Никто не шевельнулся. В зале воцарилась тишина, как в церкви во время молитвы.

Король на троне подался вперед и издал глухое ворчание, похожее на далекие грозовые раскаты. Когда он заговорил, его громовой голос и звучащая в нем страсть всколыхнули весь приемный покой:

— А разве не она отрицает, что за обедней мы вкушаем Плоть и Кровь Нашего Господа Иисуса Христа?! Она не верит, что хлеб пресуществляется, и вино пресуществляется чудом Господним в истинные Плоть и Кровь! Согласна ли она отречься от своего заблуждения? Что она говорит, да или нет?

Женщины обменялись молниеносными взглядами — в них было полное единение, беззвучная литания обреченных. Наконец первая заговорила, вскинув голову с гордостью человека, который знает, что его дело проиграно.

— Она велела, если до этого дойдет, сказать вам, государь, такие слова: «Я не отрекусь от своего Творца».
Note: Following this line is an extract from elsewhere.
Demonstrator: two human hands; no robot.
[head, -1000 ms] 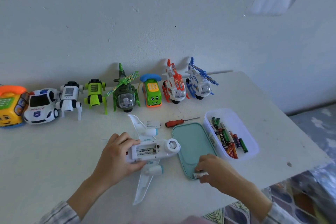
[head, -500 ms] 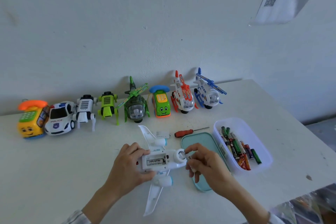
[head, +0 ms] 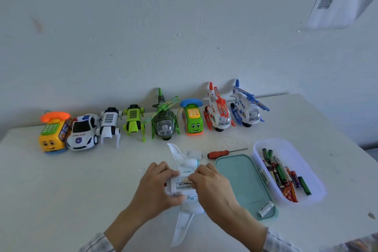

— Послушайте эту еретичку! — взревел король. — Она сама свидетельствует против себя! — Он хлопнул в ладоши, обращаясь к Ризли. — Никакой пощады! Никакой пощады еретичке! В огонь ее!

— Государь! — И снова вмешательство Екатерины застало весь двор врасплох. — Государь, дозвольте и мне возвысить свой голос в защиту несчастной женщины. Видит Бог, ошибки ее и заблуждения велики, но душу ее еще можно избавить от вечных мук, надо только изыскать способ.